Songs For Meals
Song 3 — Brooklyn, NY on Oct. 14, 2012

Song 3 of my Songs for Meals recording project was done at the Fall On Your Sword studios in Williamsburg, Brooklyn with my partner in Evil Cowards, William Bates. 

This was a great time to do the song and have the meal, as we are releasing the second Evil Cowards album this week.  Wills does a lot of the dirty work for Evil Cowards…. I just come up with some lyrics, he’s the guy who takes it all into the studio and makes the songs what they are. 

So I wanted to take it easy on him for this free recording project.  The song we recorded is the short acoustic song, which will be the closer on my album, so it only took us like a half an hour to do the recording.


So with that in the rearview mirror, we set off down the street for his compensation.  The restaurant he chose was ISA, a newish bistro that specializes in authentic Brooklyn fare.  I’ll get to what that is momentarily. 

When I approached Wills about being involved in this project, the restaurant he initially wanted to go to was some sort of crab shack that you have to take a boat to get to.  But that was meant to be during the summer.   We’ve postponed the event a few times and now autumn has come to NYC and it’s cold up in this bitch.  Wills called an audible and decided he wanted more autumnal fare, so ISA got our business.  I didn’t care.   I’ve been on a boat before.

I read the reviews of ISA ahead of time.  I saw a whole lot of “uber-hip Williamsburg hipster hangout where the food is an afterthought” or “if you can get past the stench of hipsters, you’ll love the fois gras!”. 

Enough.  I get it.  Yes, Williamsburg = extreme hipster fatigue, but as long you’re not there on Friday or Saturday night, you’ll be just fine.   I’d happily make Williamsburg my primary residence through the week and do my weekends in Atlantic City.  That would be a beautiful life.  Our dinner takes place on a Sunday night, so we’ve got this. 

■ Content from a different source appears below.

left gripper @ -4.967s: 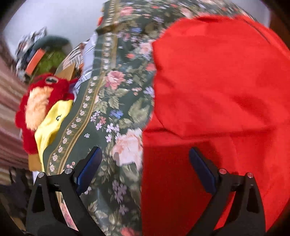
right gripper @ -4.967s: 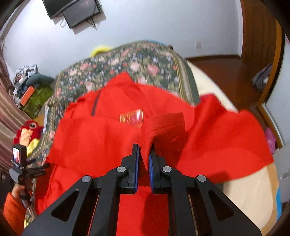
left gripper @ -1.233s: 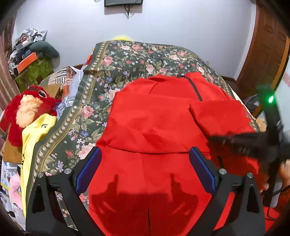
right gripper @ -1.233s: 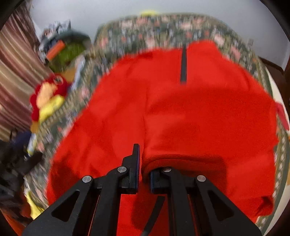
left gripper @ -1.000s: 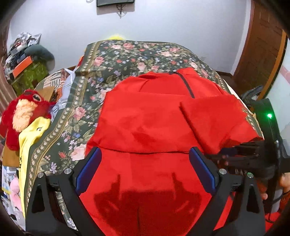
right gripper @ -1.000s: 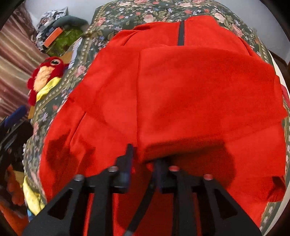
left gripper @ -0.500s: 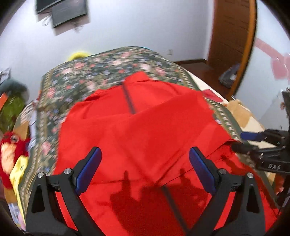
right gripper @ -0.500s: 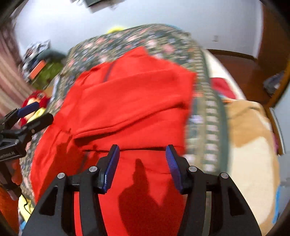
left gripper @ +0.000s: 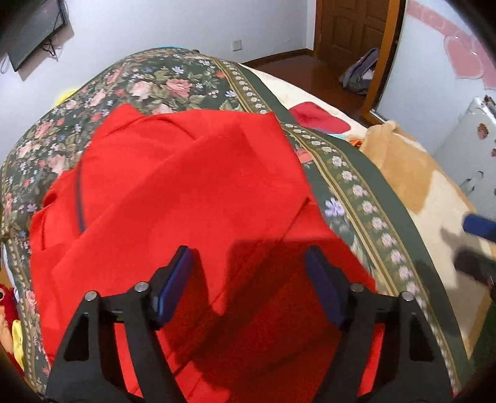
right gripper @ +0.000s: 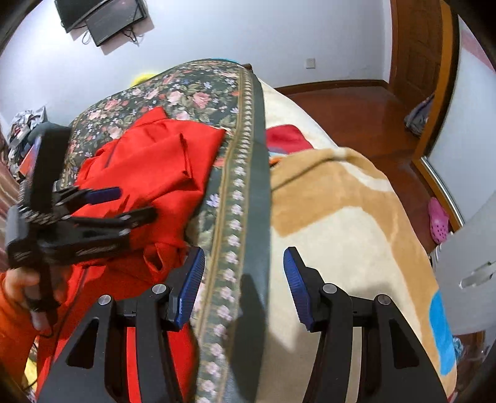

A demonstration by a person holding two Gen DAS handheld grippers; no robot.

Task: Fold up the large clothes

Wills had made reservations for 9 p.m., but we decided to get there at 8:30 to see if we could get in early.  As we approached the rustic faux-log cabin chateau that is ISA, we noticed it was not that crowded, so we knew we’d be seated right away.   As one enters, one is struck immediately by the abundance of wood….wood tables, wood benches, wood chairs, wood-fired oven.  I felt like dressing up like a woodpecker and causing a ruckus. Next time.

We were greeted by a GENERIC WOMAN who offered us a variety of seating options and we elected to sit in the bar area so we could feel like we were part of the action.  We sat down and were immediately presented with this menu:

Look at this menu.  Just look at it.

So it is here where I explain what “authentic Brooklyn fare” is.   It’s like each of these bistros got together and decided to offer the same core entrée selections, with the same smattering of side dishes that can be mixed and matched.  The entrees must be limited to:

  Skirt steak or hanger steak

  Grilled Pork Chop

— Roasted Chicken

— Market Fish – usually sea bass

— Some sort of pasta dish, either a ragu over noodles, or a gnocchi

Side dishes are limited to one of the following:

— a puree of fava beans

—  squash

— sautéed greens

— baby potatoes

— sautéed leeks or ramps

Mix and match any of the sides with any of the entrees and that’s your authentic Brooklyn fare….and that’s what we are getting tonight.  All Brooklyn bistros are required by borough president Marty Markowitz to offer only these entrée selections and this is the way we like it.

So what then differentiates one bistro from another??  Well….everything else.  The differences are found in the cocktails, the appetizers and the desserts.  This is where wheat is separated from the chaff.  This is where the money talks and the bullshit walks.

As we perused the menu, we each ordered a different specialty cocktail from the bar.  Wills went with the Honey Bunny, which was some sort of tequila and honey jamboree.  I went with the Patagonia Rains, which was Pisco-based.  Both our drinks were spectacular, each in their own pan-Latin way.  I told Wills that if nothing else, he should come to ISA after a day in the studio and just sit at their bar.  During the cocktail drinking phase, we perused the menu.  Wills told me at this time that he hasn’t been eating mammals for close to a year, which I did not realize.  You think you know somebody….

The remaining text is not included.